• **Instructions to follow**:
Between the line containing "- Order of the" and the line containing "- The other" lies a run of lines; give that run again exactly, with both of those lines, and nothing else from the entries below.

Start of Source information

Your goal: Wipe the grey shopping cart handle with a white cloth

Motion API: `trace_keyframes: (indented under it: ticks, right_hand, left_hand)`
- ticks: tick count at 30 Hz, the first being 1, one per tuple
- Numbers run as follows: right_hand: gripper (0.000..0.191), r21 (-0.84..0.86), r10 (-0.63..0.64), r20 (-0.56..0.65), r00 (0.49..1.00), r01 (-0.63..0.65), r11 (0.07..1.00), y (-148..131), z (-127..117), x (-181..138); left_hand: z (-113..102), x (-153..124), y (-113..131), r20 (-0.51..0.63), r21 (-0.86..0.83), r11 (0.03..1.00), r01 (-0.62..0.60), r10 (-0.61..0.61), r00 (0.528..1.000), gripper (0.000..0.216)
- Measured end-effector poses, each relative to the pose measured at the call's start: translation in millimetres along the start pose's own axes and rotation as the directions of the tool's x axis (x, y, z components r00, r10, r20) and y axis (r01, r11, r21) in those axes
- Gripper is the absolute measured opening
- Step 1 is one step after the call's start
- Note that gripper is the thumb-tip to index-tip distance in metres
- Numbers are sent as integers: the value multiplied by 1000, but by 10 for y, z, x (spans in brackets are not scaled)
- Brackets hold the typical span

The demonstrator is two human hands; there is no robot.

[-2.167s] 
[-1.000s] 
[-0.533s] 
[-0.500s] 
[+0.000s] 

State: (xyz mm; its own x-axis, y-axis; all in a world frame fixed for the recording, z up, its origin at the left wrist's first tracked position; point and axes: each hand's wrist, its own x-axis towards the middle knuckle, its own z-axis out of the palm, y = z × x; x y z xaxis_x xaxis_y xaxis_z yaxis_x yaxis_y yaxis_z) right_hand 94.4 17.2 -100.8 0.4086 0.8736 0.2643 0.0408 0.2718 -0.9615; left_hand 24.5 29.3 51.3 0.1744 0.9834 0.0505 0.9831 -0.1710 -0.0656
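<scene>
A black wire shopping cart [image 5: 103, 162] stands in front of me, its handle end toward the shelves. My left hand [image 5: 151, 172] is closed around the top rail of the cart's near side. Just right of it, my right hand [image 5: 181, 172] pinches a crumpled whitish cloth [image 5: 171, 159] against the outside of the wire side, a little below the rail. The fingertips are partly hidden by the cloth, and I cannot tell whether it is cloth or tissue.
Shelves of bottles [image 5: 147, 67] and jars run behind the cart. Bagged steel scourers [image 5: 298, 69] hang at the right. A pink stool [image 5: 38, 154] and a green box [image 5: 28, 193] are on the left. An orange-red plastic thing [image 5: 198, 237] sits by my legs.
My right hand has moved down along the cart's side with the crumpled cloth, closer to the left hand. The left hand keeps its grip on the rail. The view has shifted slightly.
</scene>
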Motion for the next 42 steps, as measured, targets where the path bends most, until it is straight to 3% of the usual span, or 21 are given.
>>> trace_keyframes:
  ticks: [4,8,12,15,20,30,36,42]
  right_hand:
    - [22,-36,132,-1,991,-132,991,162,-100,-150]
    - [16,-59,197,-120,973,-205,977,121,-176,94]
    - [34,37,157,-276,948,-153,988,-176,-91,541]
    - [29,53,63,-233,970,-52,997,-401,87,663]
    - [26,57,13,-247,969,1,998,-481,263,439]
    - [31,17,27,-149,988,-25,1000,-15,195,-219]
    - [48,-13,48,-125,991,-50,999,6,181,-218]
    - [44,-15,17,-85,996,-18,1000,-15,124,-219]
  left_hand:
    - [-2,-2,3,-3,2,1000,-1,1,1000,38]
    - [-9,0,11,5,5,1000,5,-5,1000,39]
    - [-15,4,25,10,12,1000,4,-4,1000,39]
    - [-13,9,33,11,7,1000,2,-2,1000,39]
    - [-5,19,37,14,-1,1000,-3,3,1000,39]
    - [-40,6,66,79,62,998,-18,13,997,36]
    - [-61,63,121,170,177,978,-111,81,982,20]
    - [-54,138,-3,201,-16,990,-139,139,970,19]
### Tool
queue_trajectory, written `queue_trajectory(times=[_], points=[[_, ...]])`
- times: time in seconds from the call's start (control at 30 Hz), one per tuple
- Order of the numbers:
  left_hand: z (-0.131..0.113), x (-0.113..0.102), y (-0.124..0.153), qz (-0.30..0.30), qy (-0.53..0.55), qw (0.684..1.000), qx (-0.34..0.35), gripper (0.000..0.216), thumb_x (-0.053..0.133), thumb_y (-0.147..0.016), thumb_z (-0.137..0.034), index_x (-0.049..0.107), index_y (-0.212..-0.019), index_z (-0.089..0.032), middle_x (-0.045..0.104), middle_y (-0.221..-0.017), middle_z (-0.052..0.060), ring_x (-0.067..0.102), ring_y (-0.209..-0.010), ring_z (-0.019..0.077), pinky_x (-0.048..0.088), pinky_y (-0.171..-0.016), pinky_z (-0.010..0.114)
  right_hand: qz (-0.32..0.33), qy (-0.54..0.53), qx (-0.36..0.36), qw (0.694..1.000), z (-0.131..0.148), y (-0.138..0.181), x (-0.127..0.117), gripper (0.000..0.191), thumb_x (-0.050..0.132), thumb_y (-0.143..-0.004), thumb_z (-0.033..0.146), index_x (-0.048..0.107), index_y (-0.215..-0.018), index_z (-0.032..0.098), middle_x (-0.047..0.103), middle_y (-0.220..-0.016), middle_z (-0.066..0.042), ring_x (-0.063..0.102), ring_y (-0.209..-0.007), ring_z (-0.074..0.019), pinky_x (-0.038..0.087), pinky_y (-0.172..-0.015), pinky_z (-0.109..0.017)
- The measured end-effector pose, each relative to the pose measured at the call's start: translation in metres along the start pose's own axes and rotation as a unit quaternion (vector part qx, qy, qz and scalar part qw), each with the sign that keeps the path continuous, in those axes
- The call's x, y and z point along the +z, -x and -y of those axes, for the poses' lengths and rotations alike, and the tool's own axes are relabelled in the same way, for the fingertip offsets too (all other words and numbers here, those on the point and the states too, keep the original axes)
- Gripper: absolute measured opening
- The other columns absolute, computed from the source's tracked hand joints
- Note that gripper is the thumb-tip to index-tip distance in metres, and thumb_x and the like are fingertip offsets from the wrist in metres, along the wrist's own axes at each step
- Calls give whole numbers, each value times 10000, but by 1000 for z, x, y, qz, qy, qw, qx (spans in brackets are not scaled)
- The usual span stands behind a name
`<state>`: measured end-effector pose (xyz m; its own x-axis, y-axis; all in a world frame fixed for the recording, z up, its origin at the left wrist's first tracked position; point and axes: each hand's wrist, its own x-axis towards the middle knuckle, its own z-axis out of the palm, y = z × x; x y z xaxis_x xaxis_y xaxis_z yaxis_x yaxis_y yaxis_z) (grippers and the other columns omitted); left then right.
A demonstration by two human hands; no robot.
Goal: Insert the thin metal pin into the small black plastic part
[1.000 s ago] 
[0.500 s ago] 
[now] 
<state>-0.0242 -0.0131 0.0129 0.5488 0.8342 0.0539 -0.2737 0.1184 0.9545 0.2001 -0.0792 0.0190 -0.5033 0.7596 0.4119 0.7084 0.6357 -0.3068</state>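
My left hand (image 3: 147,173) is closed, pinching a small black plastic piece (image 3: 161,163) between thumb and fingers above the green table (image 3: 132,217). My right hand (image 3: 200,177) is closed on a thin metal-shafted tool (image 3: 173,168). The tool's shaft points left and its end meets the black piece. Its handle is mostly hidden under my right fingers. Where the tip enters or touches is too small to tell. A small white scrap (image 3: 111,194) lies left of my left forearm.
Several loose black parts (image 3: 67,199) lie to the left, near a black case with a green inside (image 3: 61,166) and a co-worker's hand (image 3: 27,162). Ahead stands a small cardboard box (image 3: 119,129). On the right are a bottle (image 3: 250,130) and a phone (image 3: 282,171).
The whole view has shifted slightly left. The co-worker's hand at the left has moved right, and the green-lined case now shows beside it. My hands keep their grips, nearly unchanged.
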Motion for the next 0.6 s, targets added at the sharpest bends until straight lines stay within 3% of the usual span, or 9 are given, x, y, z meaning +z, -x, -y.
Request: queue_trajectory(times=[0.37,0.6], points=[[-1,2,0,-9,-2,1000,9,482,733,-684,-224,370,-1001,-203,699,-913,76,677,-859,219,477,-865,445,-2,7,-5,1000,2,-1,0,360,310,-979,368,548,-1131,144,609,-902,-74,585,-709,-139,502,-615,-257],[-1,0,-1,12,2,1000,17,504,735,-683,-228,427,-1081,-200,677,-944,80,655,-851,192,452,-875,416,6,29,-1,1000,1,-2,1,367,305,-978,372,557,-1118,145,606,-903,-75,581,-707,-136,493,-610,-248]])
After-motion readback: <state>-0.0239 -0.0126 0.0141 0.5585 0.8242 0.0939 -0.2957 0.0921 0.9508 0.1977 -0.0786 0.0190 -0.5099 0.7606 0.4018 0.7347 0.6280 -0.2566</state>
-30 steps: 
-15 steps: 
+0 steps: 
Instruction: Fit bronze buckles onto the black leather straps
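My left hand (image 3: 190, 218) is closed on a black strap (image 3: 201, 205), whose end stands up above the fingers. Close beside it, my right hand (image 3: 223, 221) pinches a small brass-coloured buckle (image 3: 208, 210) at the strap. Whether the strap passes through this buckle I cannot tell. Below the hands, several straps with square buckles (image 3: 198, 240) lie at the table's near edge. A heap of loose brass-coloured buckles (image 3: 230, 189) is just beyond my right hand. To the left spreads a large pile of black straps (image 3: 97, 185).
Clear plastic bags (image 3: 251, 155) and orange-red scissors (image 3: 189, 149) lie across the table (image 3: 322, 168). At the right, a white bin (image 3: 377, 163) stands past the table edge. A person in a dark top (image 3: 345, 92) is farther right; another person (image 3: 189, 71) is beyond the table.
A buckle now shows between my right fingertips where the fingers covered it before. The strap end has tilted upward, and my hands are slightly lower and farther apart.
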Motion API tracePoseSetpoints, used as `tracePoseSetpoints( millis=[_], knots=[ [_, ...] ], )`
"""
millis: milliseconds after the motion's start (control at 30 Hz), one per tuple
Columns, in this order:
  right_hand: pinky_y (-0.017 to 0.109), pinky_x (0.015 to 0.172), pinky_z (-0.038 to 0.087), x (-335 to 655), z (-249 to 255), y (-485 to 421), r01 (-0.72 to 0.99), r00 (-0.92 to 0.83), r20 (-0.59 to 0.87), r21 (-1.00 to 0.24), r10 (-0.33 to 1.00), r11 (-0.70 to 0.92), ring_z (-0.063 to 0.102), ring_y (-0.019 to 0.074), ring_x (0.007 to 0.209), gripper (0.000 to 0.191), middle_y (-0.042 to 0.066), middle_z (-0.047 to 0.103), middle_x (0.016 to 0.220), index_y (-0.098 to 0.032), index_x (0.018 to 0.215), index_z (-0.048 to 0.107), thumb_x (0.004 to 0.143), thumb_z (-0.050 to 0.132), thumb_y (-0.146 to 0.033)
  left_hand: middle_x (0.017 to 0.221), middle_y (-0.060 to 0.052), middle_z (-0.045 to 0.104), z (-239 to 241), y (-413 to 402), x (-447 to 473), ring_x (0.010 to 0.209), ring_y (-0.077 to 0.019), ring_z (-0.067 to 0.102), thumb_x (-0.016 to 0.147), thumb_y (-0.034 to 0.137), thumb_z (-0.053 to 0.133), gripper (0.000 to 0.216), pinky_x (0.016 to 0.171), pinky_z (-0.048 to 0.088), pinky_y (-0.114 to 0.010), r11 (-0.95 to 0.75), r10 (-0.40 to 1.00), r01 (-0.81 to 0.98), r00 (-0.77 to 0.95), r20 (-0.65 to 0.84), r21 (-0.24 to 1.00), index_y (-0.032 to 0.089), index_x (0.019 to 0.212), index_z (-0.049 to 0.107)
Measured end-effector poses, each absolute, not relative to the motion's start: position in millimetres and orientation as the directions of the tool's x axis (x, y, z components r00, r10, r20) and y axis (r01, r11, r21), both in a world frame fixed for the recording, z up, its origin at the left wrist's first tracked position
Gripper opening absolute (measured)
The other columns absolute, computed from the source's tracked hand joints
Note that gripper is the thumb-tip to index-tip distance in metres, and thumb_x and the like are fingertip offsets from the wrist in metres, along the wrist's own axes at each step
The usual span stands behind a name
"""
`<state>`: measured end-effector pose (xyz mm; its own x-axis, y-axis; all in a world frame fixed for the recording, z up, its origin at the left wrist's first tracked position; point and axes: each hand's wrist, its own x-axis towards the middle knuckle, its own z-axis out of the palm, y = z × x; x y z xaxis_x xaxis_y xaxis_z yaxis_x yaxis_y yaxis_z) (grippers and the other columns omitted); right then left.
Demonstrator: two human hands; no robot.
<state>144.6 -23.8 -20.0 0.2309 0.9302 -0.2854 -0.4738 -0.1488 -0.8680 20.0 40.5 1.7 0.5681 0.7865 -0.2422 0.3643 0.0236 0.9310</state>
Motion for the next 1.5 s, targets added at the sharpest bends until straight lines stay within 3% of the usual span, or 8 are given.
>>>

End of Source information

• **Result**:
- Order of the numbers:
  left_hand: z (-0.131..0.113), x (-0.113..0.102), y (-0.124..0.153), qz (-0.30..0.30), qy (-0.53..0.55), qw (0.684..1.000), qx (-0.34..0.35), gripper (0.000..0.216), thumb_x (-0.053..0.133), thumb_y (-0.147..0.016), thumb_z (-0.137..0.034), index_x (-0.049..0.107), index_y (-0.212..-0.019), index_z (-0.089..0.032), middle_x (-0.045..0.104), middle_y (-0.221..-0.017), middle_z (-0.052..0.060), ring_x (-0.067..0.102), ring_y (-0.209..-0.010), ring_z (-0.019..0.077), pinky_x (-0.048..0.088), pinky_y (-0.171..-0.016), pinky_z (-0.010..0.114)
  right_hand: qz (-0.32..0.33), qy (-0.54..0.53), qx (-0.36..0.36), qw (0.694..1.000), z (-0.131..0.148), y (-0.138..0.181), x (-0.127..0.117), gripper (0.000..0.191), thumb_x (-0.050..0.132), thumb_y (-0.143..-0.004), thumb_z (-0.033..0.146), index_x (-0.048..0.107), index_y (-0.215..-0.018), index_z (-0.032..0.098), middle_x (-0.047..0.103), middle_y (-0.220..-0.016), middle_z (-0.066..0.042), ring_x (-0.063..0.102), ring_y (-0.209..-0.007), ring_z (-0.074..0.019), pinky_x (-0.038..0.087), pinky_y (-0.172..-0.015), pinky_z (-0.109..0.017)
- The measured end-effector pose, each relative to the pose measured at the call's start: translation in metres along the start pose's own axes and rotation as a unit quaternion (vector part qx, qy, qz and scalar part qw), each with the sign that keeps the path continuous, in those axes
- The call's x, y and z point along the +z, -x and -y of those axes, for the poses' lengths and rotations alike, and the tool's own axes are relabelled in the same way, for the fingertip offsets too (all other words and numbers here, those on the point and the states too, keep the original axes)
- Gripper: absolute measured opening
- The other columns absolute, computed from the source's tracked hand joints

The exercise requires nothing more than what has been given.